▶ _Exercise brief_:
Repeat the entries exactly as they are written.

▶ _Data shown_:
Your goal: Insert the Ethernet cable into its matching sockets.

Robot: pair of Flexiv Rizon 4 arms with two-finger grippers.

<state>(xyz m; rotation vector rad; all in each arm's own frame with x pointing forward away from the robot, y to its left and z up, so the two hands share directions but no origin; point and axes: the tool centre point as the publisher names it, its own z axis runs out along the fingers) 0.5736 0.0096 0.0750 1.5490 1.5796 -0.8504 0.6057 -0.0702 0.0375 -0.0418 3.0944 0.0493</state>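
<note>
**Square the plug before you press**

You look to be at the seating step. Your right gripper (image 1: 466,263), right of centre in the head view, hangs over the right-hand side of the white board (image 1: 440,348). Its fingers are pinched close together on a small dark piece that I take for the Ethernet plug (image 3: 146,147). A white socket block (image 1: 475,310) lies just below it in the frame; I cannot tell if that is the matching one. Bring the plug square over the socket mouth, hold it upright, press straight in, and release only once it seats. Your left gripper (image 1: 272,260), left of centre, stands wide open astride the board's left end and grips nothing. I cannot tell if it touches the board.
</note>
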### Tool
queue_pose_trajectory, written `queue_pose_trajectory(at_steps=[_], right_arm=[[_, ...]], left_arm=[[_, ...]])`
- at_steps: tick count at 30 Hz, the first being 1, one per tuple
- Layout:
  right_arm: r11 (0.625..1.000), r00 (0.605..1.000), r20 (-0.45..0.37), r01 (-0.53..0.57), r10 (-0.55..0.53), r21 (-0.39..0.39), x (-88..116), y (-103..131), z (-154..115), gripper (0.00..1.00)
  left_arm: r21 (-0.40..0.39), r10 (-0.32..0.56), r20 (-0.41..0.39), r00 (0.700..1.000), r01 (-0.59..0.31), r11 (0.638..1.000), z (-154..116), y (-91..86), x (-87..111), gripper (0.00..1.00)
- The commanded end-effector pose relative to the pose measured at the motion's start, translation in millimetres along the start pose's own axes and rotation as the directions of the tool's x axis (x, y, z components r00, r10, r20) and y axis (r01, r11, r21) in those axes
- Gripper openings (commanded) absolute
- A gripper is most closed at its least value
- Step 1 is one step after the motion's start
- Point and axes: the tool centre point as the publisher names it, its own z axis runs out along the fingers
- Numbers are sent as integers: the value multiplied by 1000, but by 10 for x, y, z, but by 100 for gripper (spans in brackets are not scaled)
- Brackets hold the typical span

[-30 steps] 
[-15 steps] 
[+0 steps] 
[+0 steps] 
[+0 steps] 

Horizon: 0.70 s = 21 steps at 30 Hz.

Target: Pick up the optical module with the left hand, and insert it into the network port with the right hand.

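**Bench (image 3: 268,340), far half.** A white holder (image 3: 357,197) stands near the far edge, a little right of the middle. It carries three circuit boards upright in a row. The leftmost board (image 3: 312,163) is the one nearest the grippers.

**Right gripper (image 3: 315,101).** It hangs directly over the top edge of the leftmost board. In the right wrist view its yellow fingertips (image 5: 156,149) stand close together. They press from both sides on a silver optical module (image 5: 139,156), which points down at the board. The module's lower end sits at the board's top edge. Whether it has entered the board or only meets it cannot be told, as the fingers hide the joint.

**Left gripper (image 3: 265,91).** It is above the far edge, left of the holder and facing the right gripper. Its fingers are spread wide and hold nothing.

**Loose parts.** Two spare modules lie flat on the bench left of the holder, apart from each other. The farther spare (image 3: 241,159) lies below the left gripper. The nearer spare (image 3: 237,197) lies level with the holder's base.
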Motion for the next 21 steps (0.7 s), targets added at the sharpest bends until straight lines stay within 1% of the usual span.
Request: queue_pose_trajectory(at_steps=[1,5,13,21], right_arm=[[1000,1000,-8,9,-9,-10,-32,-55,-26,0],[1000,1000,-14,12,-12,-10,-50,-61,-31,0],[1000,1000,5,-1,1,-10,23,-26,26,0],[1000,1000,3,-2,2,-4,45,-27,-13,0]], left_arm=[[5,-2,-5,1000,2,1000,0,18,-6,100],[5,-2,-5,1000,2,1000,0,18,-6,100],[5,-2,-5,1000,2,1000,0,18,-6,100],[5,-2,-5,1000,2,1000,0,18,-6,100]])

▶ _Task response_:
Your goal: Insert the Ethernet cable into its matching sockets.

Robot: pair of Flexiv Rizon 4 arms with two-finger grippers.

<state>(xyz m; rotation vector rad; all in each arm's own frame with x pointing forward away from the robot, y to its left and z up, so the two hands share directions but no origin; point and axes: the tool centre point as the publisher names it, its own z axis runs out along the fingers) 0.5736 0.0096 0.0750 1.5490 1.5796 -0.8504 0.6057 -0.0702 0.0375 -0.0418 3.0944 0.0493</state>
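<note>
**Square the plug before you press**

You look to be at the seating step. Your right gripper (image 1: 466,263), right of centre in the head view, hangs over the right-hand side of the white board (image 1: 440,348). Its fingers are pinched close together on a small dark piece that I take for the Ethernet plug (image 3: 146,147). A white socket block (image 1: 475,310) lies just below it in the frame; I cannot tell if that is the matching one. Bring the plug square over the socket mouth, hold it upright, press straight in, and release only once it seats. Your left gripper (image 1: 272,260), left of centre, stands wide open astride the board's left end and grips nothing. I cannot tell if it touches the board.
</note>
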### Tool
queue_pose_trajectory, written `queue_pose_trajectory(at_steps=[_], right_arm=[[_, ...]], left_arm=[[_, ...]])`
- at_steps: tick count at 30 Hz, the first being 1, one per tuple
- Layout:
  right_arm: r11 (0.625..1.000), r00 (0.605..1.000), r20 (-0.45..0.37), r01 (-0.53..0.57), r10 (-0.55..0.53), r21 (-0.39..0.39), x (-88..116), y (-103..131), z (-154..115), gripper (0.00..1.00)
  left_arm: r21 (-0.40..0.39), r10 (-0.32..0.56), r20 (-0.41..0.39), r00 (0.700..1.000), r01 (-0.59..0.31), r11 (0.638..1.000), z (-154..116), y (-91..86), x (-87..111), gripper (0.00..1.00)
- The commanded end-effector pose relative to the pose measured at the motion's start, translation in millimetres along the start pose's own axes and rotation as the directions of the tool's x axis (x, y, z components r00, r10, r20) and y axis (r01, r11, r21) in those axes
- Gripper openings (commanded) absolute
- A gripper is most closed at its least value
- Step 1 is one step after the motion's start
- Point and axes: the tool centre point as the publisher names it, its own z axis runs out along the fingers
- Numbers are sent as integers: the value multiplied by 1000, but by 10 for x, y, z, but by 100 for gripper (spans in brackets are not scaled)
- Brackets hold the typical span

[-30 steps] 
[-15 steps] 
[+0 steps] 
[+0 steps] 
[+0 steps] 

Horizon: 0.70 s = 21 steps at 30 Hz.

Target: Pick up the optical module with the left hand, and insert it into the network port with the right hand.

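**Bench (image 3: 268,340), far half.** A white holder (image 3: 357,197) stands near the far edge, a little right of the middle. It carries three circuit boards upright in a row. The leftmost board (image 3: 312,163) is the one nearest the grippers.

**Right gripper (image 3: 315,101).** It hangs directly over the top edge of the leftmost board. In the right wrist view its yellow fingertips (image 5: 156,149) stand close together. They press from both sides on a silver optical module (image 5: 139,156), which points down at the board. The module's lower end sits at the board's top edge. Whether it has entered the board or only meets it cannot be told, as the fingers hide the joint.

**Left gripper (image 3: 265,91).** It is above the far edge, left of the holder and facing the right gripper. Its fingers are spread wide and hold nothing.

**Loose parts.** Two spare modules lie flat on the bench left of the holder, apart from each other. The farther spare (image 3: 241,159) lies below the left gripper. The nearer spare (image 3: 237,197) lies level with the holder's base.
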Motion for the next 21 steps (0.7 s), targets added at the sharpest bends until straight lines stay within 1% of the usual span.
Request: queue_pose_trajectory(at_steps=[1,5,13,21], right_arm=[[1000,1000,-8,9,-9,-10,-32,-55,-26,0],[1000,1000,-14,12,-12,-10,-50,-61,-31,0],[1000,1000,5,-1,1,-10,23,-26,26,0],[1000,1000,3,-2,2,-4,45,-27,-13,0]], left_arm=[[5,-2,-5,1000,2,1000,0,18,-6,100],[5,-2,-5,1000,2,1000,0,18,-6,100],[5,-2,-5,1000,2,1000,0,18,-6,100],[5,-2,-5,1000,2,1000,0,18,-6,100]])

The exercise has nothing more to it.